**Problem to solve**
Nothing may be left out or changed. Print every entry.

**Source data**
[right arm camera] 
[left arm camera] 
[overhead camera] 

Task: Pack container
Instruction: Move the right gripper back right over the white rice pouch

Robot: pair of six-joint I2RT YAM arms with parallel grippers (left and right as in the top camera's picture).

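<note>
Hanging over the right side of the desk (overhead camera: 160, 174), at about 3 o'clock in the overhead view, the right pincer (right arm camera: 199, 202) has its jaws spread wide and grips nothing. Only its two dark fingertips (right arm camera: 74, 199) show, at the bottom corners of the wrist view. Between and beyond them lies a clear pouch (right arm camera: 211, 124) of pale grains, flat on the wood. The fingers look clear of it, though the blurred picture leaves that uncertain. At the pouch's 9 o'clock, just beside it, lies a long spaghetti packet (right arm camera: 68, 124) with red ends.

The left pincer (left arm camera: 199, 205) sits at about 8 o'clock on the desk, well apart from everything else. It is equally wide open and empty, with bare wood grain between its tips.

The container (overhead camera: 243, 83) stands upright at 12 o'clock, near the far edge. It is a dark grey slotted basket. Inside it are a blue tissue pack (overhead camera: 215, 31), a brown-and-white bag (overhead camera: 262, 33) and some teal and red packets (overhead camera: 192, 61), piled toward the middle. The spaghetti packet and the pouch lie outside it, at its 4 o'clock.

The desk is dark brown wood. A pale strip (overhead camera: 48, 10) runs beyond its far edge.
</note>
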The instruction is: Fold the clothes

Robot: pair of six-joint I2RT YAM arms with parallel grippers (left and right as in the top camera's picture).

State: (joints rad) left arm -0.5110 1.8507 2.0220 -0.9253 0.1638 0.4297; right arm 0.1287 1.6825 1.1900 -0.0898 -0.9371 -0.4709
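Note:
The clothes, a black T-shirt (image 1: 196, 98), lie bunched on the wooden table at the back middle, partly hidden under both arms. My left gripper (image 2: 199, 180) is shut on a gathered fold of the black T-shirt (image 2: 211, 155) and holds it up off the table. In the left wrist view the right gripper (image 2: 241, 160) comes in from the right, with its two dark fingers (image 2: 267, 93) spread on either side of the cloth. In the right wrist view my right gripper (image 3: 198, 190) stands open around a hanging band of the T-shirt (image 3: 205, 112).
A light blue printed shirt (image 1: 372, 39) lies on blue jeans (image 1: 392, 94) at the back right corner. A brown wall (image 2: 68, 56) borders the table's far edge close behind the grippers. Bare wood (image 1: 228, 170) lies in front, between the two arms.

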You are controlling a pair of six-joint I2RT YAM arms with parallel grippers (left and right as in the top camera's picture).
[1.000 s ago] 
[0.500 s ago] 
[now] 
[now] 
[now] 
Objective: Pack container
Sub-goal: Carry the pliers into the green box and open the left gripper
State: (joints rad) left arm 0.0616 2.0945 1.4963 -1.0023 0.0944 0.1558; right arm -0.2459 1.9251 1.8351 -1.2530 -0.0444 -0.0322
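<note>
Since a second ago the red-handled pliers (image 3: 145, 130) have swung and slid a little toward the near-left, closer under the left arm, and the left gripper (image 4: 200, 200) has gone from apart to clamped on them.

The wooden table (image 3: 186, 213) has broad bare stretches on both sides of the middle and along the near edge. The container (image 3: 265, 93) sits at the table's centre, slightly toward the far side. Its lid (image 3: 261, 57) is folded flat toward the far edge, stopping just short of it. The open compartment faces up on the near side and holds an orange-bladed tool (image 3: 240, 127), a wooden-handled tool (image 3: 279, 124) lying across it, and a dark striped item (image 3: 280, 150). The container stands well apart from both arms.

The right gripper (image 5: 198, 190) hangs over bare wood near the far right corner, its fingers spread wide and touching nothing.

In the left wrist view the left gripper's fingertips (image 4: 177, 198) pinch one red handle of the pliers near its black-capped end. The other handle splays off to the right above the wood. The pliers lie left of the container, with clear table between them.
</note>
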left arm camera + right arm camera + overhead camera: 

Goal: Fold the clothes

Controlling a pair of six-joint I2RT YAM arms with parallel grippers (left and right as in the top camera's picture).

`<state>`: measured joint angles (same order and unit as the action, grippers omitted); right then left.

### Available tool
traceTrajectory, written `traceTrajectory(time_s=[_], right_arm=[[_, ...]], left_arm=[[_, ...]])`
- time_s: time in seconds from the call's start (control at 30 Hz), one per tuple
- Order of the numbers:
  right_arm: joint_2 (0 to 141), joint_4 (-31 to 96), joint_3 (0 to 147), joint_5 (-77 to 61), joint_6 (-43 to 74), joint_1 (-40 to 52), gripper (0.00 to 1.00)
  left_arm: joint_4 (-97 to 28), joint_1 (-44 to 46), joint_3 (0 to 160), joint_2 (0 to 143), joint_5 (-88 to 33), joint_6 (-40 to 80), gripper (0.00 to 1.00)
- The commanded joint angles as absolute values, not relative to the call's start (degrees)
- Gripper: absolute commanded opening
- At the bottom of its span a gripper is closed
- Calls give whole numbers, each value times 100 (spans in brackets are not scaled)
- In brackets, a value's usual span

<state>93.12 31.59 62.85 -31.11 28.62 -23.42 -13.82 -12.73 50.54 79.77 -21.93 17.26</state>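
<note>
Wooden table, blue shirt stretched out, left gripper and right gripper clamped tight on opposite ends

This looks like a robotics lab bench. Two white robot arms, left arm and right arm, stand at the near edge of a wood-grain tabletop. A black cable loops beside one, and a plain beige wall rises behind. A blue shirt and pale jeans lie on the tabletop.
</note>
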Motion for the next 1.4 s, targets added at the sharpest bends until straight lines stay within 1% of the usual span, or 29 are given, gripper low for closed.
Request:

**Solution below**
[right arm camera] 
[left arm camera] 
[overhead camera] 

Task: Pack container
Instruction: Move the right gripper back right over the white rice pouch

Robot: pair of six-joint I2RT YAM arms with parallel grippers (left and right as in the top camera's picture).

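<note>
Hanging over the right side of the desk (overhead camera: 160, 174), at about 3 o'clock in the overhead view, the right pincer (right arm camera: 199, 202) has its jaws spread wide and grips nothing. Only its two dark fingertips (right arm camera: 74, 199) show, at the bottom corners of the wrist view. Between and beyond them lies a clear pouch (right arm camera: 211, 124) of pale grains, flat on the wood. The fingers look clear of it, though the blurred picture leaves that uncertain. At the pouch's 9 o'clock, just beside it, lies a long spaghetti packet (right arm camera: 68, 124) with red ends.

The left pincer (left arm camera: 199, 205) sits at about 8 o'clock on the desk, well apart from everything else. It is equally wide open and empty, with bare wood grain between its tips.

The container (overhead camera: 243, 83) stands upright at 12 o'clock, near the far edge. It is a dark grey slotted basket. Inside it are a blue tissue pack (overhead camera: 215, 31), a brown-and-white bag (overhead camera: 262, 33) and some teal and red packets (overhead camera: 192, 61), piled toward the middle. The spaghetti packet and the pouch lie outside it, at its 4 o'clock.

The desk is dark brown wood. A pale strip (overhead camera: 48, 10) runs beyond its far edge.
</note>
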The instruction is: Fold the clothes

Robot: pair of six-joint I2RT YAM arms with parallel grippers (left and right as in the top camera's picture).

State: (joints rad) left arm -0.5110 1.8507 2.0220 -0.9253 0.1638 0.4297; right arm 0.1287 1.6825 1.1900 -0.0898 -0.9371 -0.4709
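Note:
The clothes, a black T-shirt (image 1: 196, 98), lie bunched on the wooden table at the back middle, partly hidden under both arms. My left gripper (image 2: 199, 180) is shut on a gathered fold of the black T-shirt (image 2: 211, 155) and holds it up off the table. In the left wrist view the right gripper (image 2: 241, 160) comes in from the right, with its two dark fingers (image 2: 267, 93) spread on either side of the cloth. In the right wrist view my right gripper (image 3: 198, 190) stands open around a hanging band of the T-shirt (image 3: 205, 112).
A light blue printed shirt (image 1: 372, 39) lies on blue jeans (image 1: 392, 94) at the back right corner. A brown wall (image 2: 68, 56) borders the table's far edge close behind the grippers. Bare wood (image 1: 228, 170) lies in front, between the two arms.
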
You are controlling a pair of six-joint I2RT YAM arms with parallel grippers (left and right as in the top camera's picture).
[1.000 s ago] 
[0.500 s ago] 
[now] 
[now] 
[now] 
Objective: Pack container
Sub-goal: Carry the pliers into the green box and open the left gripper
State: (joints rad) left arm 0.0616 2.0945 1.4963 -1.0023 0.0944 0.1558; right arm -0.2459 1.9251 1.8351 -1.2530 -0.0444 -0.0322
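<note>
Since a second ago the red-handled pliers (image 3: 145, 130) have swung and slid a little toward the near-left, closer under the left arm, and the left gripper (image 4: 200, 200) has gone from apart to clamped on them.

The wooden table (image 3: 186, 213) has broad bare stretches on both sides of the middle and along the near edge. The container (image 3: 265, 93) sits at the table's centre, slightly toward the far side. Its lid (image 3: 261, 57) is folded flat toward the far edge, stopping just short of it. The open compartment faces up on the near side and holds an orange-bladed tool (image 3: 240, 127), a wooden-handled tool (image 3: 279, 124) lying across it, and a dark striped item (image 3: 280, 150). The container stands well apart from both arms.

The right gripper (image 5: 198, 190) hangs over bare wood near the far right corner, its fingers spread wide and touching nothing.

In the left wrist view the left gripper's fingertips (image 4: 177, 198) pinch one red handle of the pliers near its black-capped end. The other handle splays off to the right above the wood. The pliers lie left of the container, with clear table between them.
</note>
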left arm camera + right arm camera + overhead camera: 

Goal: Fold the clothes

Controlling a pair of six-joint I2RT YAM arms with parallel grippers (left and right as in the top camera's picture).

`<state>`: measured joint angles (same order and unit as the action, grippers omitted); right then left.

### Available tool
traceTrajectory, written `traceTrajectory(time_s=[_], right_arm=[[_, ...]], left_arm=[[_, ...]])`
- time_s: time in seconds from the call's start (control at 30 Hz), one per tuple
- Order of the numbers:
  right_arm: joint_2 (0 to 141), joint_4 (-31 to 96), joint_3 (0 to 147), joint_5 (-77 to 61), joint_6 (-43 to 74), joint_1 (-40 to 52), gripper (0.00 to 1.00)
  left_arm: joint_4 (-97 to 28), joint_1 (-44 to 46), joint_3 (0 to 160), joint_2 (0 to 143), joint_5 (-88 to 33), joint_6 (-40 to 80), gripper (0.00 to 1.00)
- The commanded joint angles as absolute values, not relative to the call's start (degrees)
- Gripper: absolute commanded opening
- At the bottom of its span a gripper is closed
- Calls give whole numbers, each value times 100 (spans in brackets are not scaled)
- In brackets, a value's usual span

<state>93.12 31.59 62.85 -31.11 28.62 -23.42 -13.82 -12.73 50.54 79.77 -21.93 17.26</state>
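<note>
Wooden table, blue shirt stretched out, left gripper and right gripper clamped tight on opposite ends

This looks like a robotics lab bench. Two white robot arms, left arm and right arm, stand at the near edge of a wood-grain tabletop. A black cable loops beside one, and a plain beige wall rises behind. A blue shirt and pale jeans lie on the tabletop.
</note>
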Motion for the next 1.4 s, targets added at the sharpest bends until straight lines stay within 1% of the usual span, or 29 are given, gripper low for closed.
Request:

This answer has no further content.